Work item: Whenever a line in the listing contains "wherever", copy that line.

::::

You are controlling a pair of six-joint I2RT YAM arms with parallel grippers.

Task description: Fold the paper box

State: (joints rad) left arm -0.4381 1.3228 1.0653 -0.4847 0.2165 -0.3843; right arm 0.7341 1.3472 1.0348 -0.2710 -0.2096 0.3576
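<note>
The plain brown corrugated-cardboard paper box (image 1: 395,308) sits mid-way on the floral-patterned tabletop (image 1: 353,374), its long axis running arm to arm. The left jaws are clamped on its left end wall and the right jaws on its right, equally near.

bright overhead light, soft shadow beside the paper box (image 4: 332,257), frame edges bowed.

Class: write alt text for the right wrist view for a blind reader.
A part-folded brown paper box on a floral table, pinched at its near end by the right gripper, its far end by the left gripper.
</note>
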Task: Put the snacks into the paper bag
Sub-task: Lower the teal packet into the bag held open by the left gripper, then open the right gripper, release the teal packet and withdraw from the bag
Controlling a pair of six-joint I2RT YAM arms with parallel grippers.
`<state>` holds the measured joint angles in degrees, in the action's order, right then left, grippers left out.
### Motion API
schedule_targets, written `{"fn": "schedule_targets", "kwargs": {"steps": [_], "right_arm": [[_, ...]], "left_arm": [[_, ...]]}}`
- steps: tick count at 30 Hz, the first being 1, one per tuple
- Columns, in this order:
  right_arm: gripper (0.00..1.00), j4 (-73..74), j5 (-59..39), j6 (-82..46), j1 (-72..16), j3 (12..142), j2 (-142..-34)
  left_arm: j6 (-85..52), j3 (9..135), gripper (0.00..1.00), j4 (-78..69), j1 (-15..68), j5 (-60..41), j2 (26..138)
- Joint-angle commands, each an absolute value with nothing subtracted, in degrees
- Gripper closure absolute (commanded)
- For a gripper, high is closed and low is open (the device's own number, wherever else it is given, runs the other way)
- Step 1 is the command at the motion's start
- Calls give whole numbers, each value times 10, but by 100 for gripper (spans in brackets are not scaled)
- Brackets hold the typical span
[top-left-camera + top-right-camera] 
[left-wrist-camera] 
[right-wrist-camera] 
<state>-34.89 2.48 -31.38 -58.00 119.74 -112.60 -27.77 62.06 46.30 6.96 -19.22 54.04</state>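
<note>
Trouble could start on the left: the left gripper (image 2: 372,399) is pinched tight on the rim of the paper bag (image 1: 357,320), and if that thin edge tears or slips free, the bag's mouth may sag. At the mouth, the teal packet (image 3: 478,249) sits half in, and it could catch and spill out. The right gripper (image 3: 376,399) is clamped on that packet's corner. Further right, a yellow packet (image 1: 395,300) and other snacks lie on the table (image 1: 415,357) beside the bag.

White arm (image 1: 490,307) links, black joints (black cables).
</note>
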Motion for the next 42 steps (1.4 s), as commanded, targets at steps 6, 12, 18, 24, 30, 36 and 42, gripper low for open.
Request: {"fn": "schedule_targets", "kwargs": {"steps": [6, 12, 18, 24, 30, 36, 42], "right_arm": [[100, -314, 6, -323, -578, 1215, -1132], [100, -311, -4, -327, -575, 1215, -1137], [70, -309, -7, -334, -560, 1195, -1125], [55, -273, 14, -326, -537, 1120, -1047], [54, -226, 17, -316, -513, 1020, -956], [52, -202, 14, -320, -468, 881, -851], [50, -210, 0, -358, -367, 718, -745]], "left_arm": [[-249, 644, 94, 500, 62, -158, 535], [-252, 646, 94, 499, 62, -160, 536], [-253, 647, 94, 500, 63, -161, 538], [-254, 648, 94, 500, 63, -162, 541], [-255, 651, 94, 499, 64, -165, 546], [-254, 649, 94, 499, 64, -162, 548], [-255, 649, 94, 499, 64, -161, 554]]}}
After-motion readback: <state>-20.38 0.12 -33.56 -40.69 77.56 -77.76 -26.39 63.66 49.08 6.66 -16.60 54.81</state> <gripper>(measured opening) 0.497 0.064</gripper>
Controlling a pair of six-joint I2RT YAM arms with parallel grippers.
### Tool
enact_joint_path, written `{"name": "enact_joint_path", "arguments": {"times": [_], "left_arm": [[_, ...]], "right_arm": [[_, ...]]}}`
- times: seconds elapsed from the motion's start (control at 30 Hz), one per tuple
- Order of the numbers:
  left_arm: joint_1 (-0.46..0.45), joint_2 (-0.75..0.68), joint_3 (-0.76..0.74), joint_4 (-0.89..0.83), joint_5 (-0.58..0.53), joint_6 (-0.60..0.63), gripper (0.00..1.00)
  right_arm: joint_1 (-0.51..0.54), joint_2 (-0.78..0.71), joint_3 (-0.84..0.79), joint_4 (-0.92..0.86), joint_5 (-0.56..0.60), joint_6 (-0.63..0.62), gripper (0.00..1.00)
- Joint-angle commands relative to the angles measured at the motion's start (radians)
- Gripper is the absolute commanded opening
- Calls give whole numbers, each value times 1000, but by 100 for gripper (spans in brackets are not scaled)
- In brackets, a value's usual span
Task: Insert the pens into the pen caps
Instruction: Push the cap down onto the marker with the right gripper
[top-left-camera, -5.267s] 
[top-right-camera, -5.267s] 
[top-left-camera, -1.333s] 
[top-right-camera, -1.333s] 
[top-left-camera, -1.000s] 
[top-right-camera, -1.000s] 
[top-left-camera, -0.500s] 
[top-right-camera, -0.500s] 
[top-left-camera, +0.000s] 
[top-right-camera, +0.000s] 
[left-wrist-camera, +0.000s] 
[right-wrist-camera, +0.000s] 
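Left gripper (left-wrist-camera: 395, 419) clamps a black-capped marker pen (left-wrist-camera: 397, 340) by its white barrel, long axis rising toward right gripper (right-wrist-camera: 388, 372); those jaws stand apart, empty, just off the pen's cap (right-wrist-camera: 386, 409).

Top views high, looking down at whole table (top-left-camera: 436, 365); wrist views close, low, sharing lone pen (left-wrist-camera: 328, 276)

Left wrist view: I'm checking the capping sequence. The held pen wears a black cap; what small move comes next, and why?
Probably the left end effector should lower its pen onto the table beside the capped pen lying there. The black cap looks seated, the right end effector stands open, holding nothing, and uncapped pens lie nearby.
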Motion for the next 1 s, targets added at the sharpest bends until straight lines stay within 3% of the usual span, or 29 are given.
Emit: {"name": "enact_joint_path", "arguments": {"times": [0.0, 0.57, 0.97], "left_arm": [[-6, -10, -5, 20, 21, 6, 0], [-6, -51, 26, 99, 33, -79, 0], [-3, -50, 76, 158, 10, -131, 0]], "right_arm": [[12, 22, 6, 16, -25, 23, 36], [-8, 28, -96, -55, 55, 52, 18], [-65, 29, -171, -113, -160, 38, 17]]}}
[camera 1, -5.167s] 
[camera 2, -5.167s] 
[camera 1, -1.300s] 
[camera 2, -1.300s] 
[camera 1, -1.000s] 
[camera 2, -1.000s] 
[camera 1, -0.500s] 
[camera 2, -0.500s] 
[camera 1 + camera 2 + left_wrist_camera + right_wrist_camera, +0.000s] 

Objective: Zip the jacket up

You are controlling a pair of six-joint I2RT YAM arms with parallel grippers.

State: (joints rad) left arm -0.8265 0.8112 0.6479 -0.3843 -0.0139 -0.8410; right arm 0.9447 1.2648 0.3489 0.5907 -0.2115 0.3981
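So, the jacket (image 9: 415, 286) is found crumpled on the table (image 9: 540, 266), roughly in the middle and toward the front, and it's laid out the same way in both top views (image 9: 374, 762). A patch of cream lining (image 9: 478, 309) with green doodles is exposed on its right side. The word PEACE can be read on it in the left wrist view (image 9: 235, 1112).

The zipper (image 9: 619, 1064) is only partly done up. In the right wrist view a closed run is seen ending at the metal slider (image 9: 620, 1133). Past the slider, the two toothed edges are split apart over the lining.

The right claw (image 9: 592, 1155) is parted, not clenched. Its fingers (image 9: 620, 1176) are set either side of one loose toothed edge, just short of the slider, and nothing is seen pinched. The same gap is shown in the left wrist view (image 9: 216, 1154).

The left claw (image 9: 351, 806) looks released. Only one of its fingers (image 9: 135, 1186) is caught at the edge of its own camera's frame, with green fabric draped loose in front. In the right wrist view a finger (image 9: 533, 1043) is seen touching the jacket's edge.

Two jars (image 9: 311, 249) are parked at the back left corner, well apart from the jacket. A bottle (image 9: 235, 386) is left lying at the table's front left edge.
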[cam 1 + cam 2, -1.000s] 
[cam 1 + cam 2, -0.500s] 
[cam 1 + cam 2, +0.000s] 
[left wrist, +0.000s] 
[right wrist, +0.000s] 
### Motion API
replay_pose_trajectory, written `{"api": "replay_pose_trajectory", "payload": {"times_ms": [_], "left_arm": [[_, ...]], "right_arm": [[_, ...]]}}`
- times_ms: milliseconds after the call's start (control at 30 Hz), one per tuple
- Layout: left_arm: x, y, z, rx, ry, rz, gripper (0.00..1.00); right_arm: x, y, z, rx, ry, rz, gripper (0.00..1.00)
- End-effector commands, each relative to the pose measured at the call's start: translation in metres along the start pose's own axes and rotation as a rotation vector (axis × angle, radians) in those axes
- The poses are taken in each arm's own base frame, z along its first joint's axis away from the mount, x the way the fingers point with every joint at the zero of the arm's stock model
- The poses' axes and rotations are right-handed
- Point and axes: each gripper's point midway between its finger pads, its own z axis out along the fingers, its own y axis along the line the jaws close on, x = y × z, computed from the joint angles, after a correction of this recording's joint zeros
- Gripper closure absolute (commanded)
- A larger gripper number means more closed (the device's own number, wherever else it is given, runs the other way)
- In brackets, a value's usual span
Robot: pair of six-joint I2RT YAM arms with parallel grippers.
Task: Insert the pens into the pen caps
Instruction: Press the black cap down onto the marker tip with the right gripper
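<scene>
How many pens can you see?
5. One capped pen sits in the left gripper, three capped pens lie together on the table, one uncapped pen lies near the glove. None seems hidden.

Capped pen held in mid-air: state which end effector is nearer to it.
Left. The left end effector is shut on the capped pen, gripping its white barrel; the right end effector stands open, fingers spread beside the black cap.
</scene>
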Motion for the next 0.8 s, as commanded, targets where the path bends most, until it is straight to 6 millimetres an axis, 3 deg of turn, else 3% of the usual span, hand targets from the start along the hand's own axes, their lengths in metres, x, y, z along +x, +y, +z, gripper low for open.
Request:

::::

Response area:
- For a gripper, high is closed and low is open (the device's own number, wherever else it is given, runs the other way)
- A larger gripper number means more closed (the device's own number, wherever else it is given, runs the other way)

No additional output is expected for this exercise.